The Austrian Construction Union (Österreichische Baugewerkschaft) was a trade union representing building workers in Austria.

The union was founded in 1916 as the Central Association of Construction Workers, when the Central Union of Austrian Builders merged with the Austrian Association of Builders' Labourers. It affiliated to the Reichsgewerkschaftskommission.

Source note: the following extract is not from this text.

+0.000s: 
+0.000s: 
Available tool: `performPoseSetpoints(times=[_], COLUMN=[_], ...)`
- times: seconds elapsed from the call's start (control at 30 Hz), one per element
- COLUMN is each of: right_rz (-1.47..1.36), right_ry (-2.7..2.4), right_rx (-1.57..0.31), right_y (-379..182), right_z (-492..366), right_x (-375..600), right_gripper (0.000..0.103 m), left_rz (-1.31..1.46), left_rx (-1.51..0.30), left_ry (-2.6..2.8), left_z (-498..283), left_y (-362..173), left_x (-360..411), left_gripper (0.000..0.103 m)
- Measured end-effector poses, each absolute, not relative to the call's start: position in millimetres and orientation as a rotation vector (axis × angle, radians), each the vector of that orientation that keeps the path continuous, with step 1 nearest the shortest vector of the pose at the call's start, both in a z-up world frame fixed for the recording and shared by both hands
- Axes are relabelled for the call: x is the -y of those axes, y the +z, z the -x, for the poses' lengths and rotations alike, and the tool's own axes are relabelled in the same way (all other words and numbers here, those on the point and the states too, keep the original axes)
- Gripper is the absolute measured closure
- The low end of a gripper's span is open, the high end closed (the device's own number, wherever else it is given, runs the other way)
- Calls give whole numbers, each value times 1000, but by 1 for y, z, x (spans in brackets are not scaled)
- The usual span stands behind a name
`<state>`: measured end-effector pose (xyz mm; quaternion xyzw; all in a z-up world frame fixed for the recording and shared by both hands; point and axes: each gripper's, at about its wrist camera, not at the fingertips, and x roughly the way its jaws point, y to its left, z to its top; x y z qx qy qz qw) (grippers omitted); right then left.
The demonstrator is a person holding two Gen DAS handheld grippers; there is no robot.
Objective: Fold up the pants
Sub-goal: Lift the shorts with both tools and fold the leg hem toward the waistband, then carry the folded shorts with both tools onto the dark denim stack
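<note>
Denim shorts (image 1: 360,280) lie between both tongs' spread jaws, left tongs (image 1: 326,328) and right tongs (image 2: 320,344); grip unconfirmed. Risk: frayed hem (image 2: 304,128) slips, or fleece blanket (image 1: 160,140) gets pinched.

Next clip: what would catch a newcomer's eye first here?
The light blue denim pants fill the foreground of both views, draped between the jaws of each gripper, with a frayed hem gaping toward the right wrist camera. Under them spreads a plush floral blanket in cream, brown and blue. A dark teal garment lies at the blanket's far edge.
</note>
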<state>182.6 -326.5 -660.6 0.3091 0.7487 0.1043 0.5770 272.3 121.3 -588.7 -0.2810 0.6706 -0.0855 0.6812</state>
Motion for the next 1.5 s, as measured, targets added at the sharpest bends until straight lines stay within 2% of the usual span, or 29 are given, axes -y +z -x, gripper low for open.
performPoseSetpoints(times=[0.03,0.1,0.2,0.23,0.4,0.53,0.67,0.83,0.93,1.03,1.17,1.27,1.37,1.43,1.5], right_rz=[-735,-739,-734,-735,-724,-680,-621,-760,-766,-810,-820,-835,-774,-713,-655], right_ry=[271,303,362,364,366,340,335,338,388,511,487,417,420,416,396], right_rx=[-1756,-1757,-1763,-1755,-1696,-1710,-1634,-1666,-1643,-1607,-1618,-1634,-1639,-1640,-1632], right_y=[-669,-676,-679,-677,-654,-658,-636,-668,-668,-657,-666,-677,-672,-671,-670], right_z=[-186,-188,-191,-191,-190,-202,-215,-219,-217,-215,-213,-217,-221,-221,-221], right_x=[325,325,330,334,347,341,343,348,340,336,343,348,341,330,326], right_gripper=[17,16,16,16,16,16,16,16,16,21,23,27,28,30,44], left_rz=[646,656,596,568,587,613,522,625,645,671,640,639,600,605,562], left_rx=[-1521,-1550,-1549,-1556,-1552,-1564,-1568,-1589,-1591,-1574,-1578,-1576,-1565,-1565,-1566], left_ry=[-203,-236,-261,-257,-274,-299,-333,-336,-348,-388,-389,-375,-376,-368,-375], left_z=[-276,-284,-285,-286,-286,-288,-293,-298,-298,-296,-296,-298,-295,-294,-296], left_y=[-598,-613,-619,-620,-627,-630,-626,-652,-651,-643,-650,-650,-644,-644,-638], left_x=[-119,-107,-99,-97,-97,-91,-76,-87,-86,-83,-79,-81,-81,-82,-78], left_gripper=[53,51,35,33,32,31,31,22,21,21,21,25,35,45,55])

From 1918, many other trade unions in the industry affiliated:

- Austrian National Association of House Painters, Varnishers and Related Trades
- Austrian Union of Plasterers, Related Professions and Assistants
- Austrian Union of Roofers
- Austrian Union of Stone Workers
- German-Austrian Polishers' Union
- Union of All Ceramic Workers
- Union of Carpenters and Assistants

In 1923, the union was renamed as the "Austrian Construction Union". It later absorbed the Austrian Union of Chimney Sweeps, and part of the Austrian Union of Glass Workers. From 1928, it was affiliated to the new Federation of Free Trade Unions in Austria.

From 1929, the union was led by president Johann Böhm. It was banned in 1934, but continued in Prague. There, it merged with the Austrian Union of Woodworkers, to form the Austrian Union of Construction and Woodworkers.